Kapitalizm, doğayı tahrip etti, insani değerleri aşındırdı.
Sosyalizm kötü yönetildi, bürokrasiye saplandı; kapitalizmin renkli , çekici büyüsü karşısında seçenek üretemedi; halk adına halk dışlandı, birey yok sayıldı. Nazım' ın rüyası neydi...Bir ağaç gibi tek ve hür...o ağaç unutuldu...ve sistem kendi kendini lağvetti.
Kimi yaşayan sosyalist ülkeler ise faşizme rahmet okutuyor.
Kitleler  dinamizmini kaybettikçe kapitalizm ahtapot gibi her alanı sardı; yoksul halklar, filmlerle  , dizilerle şatafatlı hayat sürenlere özendirildi.
Kuşkusuz sosyalizm, vahşi kapitalizme karşı bir tepkiden doğmuştur.
Hazırlık evresinde ütopik sosyalistleri,Saint Simon, Fourier, Robert Owen' ı görürüz
Owen, en ünlü simadır ki patron olduğu halde işçiden yana tavır koymuş, fabrikasına işçileri ortak ederek kârı paylaşmayı planlamıştır.
Bilimsel sosyalizmin doğuşu ise yanlış yeri seçmiştir.Sosyalist devrimin sanayileşen ülkelerde değil, yoğun işçi sınıfının olmadığı Rusya' da olması büyük talihsizlikti; böylece arkasında kuvvetli bir işçi desteği bulamamış, daha çok bürokratlarca yürütülmüştür ; bürokratlar ve Lenin'den sonra gelen despot liderler de kaçınılmaz sonu hazırlamıştır.

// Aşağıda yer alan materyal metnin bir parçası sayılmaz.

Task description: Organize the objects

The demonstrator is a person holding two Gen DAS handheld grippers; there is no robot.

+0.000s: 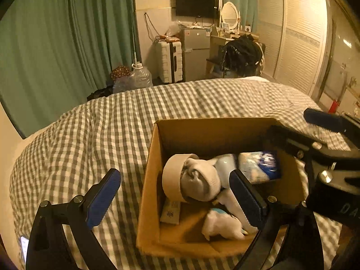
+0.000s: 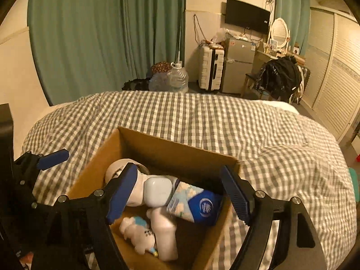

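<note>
Both grippers gape empty over the cardboard box (image 2: 180, 150); the tissue pack (image 2: 195, 204) lies dead centre of the right gripper (image 2: 180, 193), long axis ten-to-four, nearer it than the left gripper (image 1: 177, 198).

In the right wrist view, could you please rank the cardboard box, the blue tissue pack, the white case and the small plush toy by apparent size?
1. cardboard box, clearly largest.
2. blue tissue pack.
3. white case and small plush toy: these look alike, and the toy lies nearer the camera, so I would not rank them.

Both wrist views close, angled down, sharing cardboard box (image 1: 153, 157).
</note>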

Bilimsel Sosyalizmin önemli hatalarından biri de toplumların binlerce yıllık nerdeyse içgüdü haline gelmiş dinsel ve kültürel değerlerini bir hamlede değiştirmek, dönüştürmek çabasıdır; bunun baskıyla ya da köklü eğitimle
sağlanması pek kolay değildi; herkesin bilimsel düşünebileceği varsayımı çok zayıf bir olasılıktır.

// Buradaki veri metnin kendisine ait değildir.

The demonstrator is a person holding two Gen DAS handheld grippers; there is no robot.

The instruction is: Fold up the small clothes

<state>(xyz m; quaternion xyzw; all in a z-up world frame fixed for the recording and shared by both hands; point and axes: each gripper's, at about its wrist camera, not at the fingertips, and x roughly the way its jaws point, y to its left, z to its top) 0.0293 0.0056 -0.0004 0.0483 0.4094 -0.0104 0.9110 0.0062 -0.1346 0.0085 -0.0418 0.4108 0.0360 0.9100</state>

Peki ne yapmalıydı sosyalistler ? Materyalizmi katılaştırmadan, dinsel değerleri tümüyle yadsımadan daha pragmatik bir yöntem bulamazlar mıydı?

Bence materyalist( özdekçi), ateist bir anlayış yerine deist bir yaklaşım daha yumuşak giriş olabilirdi. Halkların inanç savaşlarının saçmalığı için deizm iyi bir ilaç olurdu kanısındayım. Toplumları tek Tanrı inancına uyarlamak
( adapte etmek) mümkün müydü? Denenmedi, ama ateizmden daha başarılı olacağını düşünüyorum çünkü tapınma duygusu insanlık tarihiyle başlamıştır; çok köklüdür; yerine konulacak hiçbir değer onu alaşağı edemez.

Kapitalizm zafer kazanmıştır artık, önünde hiçbir engel yoktur; dinsel ve ulusal değer yargılarını kullanarak ve toplumları gösterişli bir hayata özendirerek egemenliğini seçeneksiz olarak sürdürmektedir.
Peki nereye kadar böyle... ne yapmalı...dinselliğin entelektüellere dek ulaşması, özellikle İslam dünyasında dinsel objelerin, liderlerin, tarikat, cemaat önderlerinin çok itibar görmesi toplumları kısırlaştırmakta, açlığa, yoksulluğa, kulluğa mahkum etmektedir..

Dünyamızın yeni bir oluşuma ihtiyacı vardır;  ne, nasıl, kimle, nereye...
Yanıt arayan sorular. Yazar, şair, oyuncu, dernekçi, entelektüel, siyasetçi, bilim insanıı, çağcıl örgütler, hakimler, emekçiler, mühendisler, sinemacılar, öğretmenler, doktorlar , devrimciler, filozoflar (filozofumuz  var mı?)
nereye...?
Nasıl bir yapı, nasıl bir harç ile...?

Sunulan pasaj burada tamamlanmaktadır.